Ofensiva israelense em Gaza deixa centenas de milhares de palestinos sem opções de fuga

O diretor do hospital Al Shifa na Cidade de Gaza coordenava neste sábado (20) a resposta à ofensiva de Israel sobre a localidade quando os corpos de seu irmão e sua cunhada, mortos em um bombardeio, foram transportados para a unidade de emergência.
“Fiquei chocado e devastado ao ver os cadáveres de meu irmão e de sua esposa”, declarou Mohamed Abu Salmiya, que trabalha na unidade de emergência do principal hospital do território palestino.
“Quando você recebe seus entes queridos como mártires ou feridos, percebe que tudo é possível”, disse à AFP.
Israel intensificou a grande ofensiva terrestre para tomar o maior centro urbano do território, apesar dos temores e da inquietação expressados pela comunidade internacional, que teme pela população local e pelo destino dos reféns israelenses.
O doutor Salmiya não é o único que enfrenta a morte de parentes. Um jornalista da AFP viu ambulâncias com sirenes chegando ao complexo hospitalar, transportando mais corpos de pessoas mortas nos bombardeios israelenses.
A Defesa Civil de Gaza – que opera sob a autoridade do governo do movimento islamista Hamas – relatou que pelo menos 87 pessoas morreram neste sábado em ataques israelenses contra o território, entre elas 70 na Cidade de Gaza.
Centenas de milhares de palestinos fugiram, mas outros permanecem bloqueados, exaustos demais para caminhar ou sem dinheiro para pagar as quantias elevadas necessárias para escapar em algum veículo.
Mohamed Nasar, de 38 anos, da área de Tal al Hawa na Cidade de Gaza, é um dos palestinos que permanece na cidade apesar de temer por sua esposa e suas três filhas. Segundo ele, faltam força e dinheiro para migrar: “Vamos esperar até o último momento”, afirmou.
O Exército israelense não respondeu imediatamente às solicitações de comentários da AFP sobre o balanço total de mortos, nem aos relatos sobre a morte dos familiares do doutor Salmiya.
– “Não temos dinheiro” para fugir –
Israel bombardeia a Cidade de Gaza por via aérea e também atinge com o fogo de seus tanques em sua ofensiva para tomar o que apresenta como um dos últimos redutos do Hamas.
A guerra estourou em 7 de outubro de 2023, quando comandos islamistas mataram em Israel 1.219 pessoas, a maioria delas civis, segundo uma recontagem da AFP com base em fontes oficiais.
A campanha de represália israelense matou mais de 65.100 palestinos na Faixa de Gaza, igualmente em sua maior parte civis, segundo números do Ministério da Saúde do território — governado pelo Hamas — que a ONU considera confiáveis.
A ONU e muitas potências instam Israel a deter sua operação por temores de que a ofensiva piore a crítica situação humanitária na Cidade de Gaza, onde a Classificação Integrada da Segurança Alimentar (IPC), um organismo apoiado pelas Nações Unidas, declarou em agosto que há fome.
O Exército lançou seu assalto terrestre na terça-feira e pediu aos moradores que se deslocassem para o sul da Faixa.
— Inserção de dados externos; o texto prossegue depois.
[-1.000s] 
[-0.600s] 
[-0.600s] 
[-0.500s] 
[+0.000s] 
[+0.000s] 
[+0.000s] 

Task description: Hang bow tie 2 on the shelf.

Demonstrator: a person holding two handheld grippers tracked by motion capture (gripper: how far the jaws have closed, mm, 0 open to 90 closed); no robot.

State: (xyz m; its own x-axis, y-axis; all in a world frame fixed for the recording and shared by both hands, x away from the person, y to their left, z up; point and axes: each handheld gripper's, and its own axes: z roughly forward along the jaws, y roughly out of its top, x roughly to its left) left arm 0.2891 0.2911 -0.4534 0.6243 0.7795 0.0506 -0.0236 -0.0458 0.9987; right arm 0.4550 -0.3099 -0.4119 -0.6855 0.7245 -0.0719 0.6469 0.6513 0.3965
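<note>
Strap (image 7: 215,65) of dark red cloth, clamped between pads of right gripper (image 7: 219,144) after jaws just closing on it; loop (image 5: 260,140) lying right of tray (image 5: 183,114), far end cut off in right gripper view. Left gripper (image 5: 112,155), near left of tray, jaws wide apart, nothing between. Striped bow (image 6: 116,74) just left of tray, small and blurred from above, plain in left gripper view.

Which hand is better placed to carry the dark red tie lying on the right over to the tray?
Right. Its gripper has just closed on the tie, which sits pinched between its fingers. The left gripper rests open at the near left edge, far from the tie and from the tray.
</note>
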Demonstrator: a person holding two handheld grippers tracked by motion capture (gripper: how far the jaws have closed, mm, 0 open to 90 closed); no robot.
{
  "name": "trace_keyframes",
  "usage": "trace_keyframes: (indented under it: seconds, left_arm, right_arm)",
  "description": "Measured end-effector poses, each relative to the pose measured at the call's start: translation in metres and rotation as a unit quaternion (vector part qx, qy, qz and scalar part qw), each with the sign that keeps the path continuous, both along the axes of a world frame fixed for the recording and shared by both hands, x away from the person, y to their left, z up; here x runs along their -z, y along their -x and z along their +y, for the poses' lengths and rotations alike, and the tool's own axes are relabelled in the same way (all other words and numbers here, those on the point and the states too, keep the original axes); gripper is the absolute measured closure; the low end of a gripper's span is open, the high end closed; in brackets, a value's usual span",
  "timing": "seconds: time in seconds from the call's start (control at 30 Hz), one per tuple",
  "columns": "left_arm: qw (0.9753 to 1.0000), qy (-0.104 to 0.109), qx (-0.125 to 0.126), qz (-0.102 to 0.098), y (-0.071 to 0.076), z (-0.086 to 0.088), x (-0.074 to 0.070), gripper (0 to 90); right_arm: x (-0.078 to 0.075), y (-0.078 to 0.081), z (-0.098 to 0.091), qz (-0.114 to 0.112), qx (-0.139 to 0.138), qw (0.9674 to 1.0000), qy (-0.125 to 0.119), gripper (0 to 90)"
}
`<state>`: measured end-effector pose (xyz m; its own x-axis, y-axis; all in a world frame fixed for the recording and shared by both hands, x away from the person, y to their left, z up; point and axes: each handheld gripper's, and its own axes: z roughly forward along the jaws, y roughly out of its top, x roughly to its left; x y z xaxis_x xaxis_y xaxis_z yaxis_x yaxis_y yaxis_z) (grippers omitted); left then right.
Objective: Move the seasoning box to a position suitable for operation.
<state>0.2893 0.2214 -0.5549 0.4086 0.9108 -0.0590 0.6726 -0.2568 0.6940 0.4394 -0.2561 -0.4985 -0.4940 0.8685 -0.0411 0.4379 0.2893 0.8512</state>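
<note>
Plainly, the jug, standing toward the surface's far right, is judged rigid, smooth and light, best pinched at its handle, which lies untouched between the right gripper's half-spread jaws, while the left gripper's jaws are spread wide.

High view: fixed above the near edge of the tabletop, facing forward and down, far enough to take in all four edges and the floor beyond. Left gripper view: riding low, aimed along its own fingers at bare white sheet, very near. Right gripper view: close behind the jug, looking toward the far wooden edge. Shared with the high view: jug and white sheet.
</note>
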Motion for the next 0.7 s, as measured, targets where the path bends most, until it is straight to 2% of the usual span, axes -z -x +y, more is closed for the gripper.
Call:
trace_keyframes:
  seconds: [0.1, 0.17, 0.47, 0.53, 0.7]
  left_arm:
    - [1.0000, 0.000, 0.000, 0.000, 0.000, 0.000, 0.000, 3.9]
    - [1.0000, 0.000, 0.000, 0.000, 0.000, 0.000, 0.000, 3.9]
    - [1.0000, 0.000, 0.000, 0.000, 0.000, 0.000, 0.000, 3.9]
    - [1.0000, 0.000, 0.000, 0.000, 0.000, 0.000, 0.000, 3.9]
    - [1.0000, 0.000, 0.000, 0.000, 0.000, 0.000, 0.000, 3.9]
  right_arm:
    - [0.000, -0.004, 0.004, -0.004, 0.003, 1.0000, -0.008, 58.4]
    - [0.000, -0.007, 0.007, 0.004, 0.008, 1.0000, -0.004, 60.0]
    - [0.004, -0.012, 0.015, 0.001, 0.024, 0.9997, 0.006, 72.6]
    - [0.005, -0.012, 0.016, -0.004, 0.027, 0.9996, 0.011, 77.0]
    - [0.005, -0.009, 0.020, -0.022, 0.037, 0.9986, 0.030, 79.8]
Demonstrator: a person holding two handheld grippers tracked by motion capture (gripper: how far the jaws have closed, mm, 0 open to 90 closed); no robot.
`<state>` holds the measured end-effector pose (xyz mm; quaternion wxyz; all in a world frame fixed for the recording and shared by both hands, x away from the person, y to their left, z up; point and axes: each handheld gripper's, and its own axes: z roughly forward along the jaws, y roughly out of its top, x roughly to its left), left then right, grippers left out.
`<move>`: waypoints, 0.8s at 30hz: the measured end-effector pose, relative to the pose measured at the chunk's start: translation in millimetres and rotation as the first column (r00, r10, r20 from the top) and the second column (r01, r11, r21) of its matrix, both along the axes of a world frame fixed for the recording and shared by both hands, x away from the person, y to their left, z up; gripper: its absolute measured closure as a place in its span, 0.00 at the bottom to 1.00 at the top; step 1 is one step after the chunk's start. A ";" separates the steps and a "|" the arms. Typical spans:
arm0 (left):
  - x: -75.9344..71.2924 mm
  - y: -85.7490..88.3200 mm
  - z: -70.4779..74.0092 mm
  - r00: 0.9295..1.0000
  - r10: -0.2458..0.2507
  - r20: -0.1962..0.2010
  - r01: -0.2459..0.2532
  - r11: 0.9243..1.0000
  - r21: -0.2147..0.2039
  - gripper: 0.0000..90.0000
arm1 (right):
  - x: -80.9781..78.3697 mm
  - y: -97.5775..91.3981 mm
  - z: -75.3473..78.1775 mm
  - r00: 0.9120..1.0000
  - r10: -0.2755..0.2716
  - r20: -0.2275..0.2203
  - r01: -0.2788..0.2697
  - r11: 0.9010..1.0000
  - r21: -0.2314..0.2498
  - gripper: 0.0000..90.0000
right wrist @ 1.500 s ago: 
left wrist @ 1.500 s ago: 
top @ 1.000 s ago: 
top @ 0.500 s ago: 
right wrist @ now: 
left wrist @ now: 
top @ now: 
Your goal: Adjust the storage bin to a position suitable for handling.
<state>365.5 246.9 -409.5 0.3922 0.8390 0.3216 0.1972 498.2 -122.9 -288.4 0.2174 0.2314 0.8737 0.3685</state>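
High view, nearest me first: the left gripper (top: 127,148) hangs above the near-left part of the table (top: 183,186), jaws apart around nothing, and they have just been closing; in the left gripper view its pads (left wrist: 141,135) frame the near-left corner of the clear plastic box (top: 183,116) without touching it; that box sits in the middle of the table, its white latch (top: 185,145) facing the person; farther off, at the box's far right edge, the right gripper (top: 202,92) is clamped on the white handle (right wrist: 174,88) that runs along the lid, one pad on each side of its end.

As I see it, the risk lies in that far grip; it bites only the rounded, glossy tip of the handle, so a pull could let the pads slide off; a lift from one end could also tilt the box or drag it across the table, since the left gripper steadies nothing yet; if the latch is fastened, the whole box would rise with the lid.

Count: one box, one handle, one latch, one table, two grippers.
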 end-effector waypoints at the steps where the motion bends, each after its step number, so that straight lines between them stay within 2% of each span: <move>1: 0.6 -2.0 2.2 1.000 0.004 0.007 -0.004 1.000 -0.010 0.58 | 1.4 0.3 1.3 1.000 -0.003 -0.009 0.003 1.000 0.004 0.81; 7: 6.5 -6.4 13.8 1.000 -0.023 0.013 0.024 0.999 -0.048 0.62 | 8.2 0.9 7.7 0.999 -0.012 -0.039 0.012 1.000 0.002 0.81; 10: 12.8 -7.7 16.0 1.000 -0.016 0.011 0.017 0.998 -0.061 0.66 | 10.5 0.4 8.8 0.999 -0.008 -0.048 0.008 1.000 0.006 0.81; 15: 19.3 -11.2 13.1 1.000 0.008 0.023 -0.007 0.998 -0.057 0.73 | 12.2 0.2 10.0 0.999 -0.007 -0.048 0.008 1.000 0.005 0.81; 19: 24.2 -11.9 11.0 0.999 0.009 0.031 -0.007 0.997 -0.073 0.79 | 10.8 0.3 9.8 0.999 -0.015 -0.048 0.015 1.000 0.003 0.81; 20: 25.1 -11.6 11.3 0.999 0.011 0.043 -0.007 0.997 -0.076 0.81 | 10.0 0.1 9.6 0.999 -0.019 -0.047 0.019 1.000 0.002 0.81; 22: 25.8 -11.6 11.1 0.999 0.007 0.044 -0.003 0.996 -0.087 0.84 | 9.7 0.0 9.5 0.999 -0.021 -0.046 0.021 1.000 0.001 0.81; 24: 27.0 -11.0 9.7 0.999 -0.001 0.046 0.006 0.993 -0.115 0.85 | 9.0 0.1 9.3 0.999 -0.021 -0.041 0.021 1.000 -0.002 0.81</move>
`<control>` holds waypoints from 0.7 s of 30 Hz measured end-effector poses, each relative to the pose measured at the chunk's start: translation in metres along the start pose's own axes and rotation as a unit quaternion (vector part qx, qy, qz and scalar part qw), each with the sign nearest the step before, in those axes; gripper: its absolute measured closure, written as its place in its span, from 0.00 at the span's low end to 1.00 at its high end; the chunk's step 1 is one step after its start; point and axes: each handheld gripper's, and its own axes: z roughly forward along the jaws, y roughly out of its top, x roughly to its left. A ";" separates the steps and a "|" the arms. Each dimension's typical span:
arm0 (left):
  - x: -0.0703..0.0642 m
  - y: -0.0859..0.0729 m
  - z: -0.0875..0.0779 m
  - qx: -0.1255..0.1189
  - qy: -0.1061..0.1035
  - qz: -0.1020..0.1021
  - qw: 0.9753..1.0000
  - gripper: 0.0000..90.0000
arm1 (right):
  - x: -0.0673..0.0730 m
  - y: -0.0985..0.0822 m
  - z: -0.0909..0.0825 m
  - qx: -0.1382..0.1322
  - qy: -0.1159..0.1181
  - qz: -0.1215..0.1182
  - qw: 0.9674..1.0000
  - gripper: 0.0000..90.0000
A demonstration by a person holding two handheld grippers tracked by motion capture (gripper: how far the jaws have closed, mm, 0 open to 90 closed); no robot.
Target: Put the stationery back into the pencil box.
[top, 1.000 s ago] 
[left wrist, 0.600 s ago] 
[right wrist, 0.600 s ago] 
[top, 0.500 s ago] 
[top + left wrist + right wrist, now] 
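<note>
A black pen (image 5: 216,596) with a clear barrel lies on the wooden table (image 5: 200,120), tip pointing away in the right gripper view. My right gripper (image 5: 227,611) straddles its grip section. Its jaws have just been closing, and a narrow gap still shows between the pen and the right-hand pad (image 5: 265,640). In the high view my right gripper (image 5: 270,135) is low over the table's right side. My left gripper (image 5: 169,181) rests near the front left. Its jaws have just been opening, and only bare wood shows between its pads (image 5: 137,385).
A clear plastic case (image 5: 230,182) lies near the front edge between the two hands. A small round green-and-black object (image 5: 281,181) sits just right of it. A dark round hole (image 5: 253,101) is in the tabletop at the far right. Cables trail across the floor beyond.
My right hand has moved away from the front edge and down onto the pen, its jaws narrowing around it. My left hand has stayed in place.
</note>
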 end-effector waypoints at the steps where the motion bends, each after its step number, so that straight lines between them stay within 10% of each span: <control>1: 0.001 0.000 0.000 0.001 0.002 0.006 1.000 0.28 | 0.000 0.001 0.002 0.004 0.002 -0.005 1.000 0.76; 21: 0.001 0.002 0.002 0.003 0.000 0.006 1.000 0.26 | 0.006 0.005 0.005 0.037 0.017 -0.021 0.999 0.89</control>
Muitos dos que fugiram afirmam que levaram mais de 12 horas para chegar às zonas do sul designadas pelo Exército.
Os custos de transporte dispararam, contam os que partiram. Proprietários de caminhões cobram a partir de 1.500 dólares (cerca de 8 mil reais) por um trajeto de aproximadamente 30 quilômetros.
A Defesa Civil palestina informou na sexta-feira que 450 mil palestinos abandonaram a Cidade de Gaza. Por sua vez, o Exército israelense estimou o número de deslocados em 480 mil, após alertar que usará uma “força sem precedentes” na operação.
No fim de agosto, a ONU estimou que cerca de um milhão de pessoas viviam nesta localidade e arredores.
O Exército insta os palestinos a se transferirem para uma “zona humanitária” em Al Mawasi, na costa, onde afirmou que terão ajuda, atendimento médico e infraestrutura humanitária.
Israel declarou a área como segura no início da guerra, mas também lançou ataques ali, alegando que tinha como alvo posições do Hamas.
“Queremos evacuar, mas não temos dinheiro”, explicou Raeda al Amarin.
“Nem sequer temos para comprar pão. O que se supõe que devemos fazer? Ficaremos aqui, seja até morrermos ou até alguém encontrar uma solução para nós”, suspirou.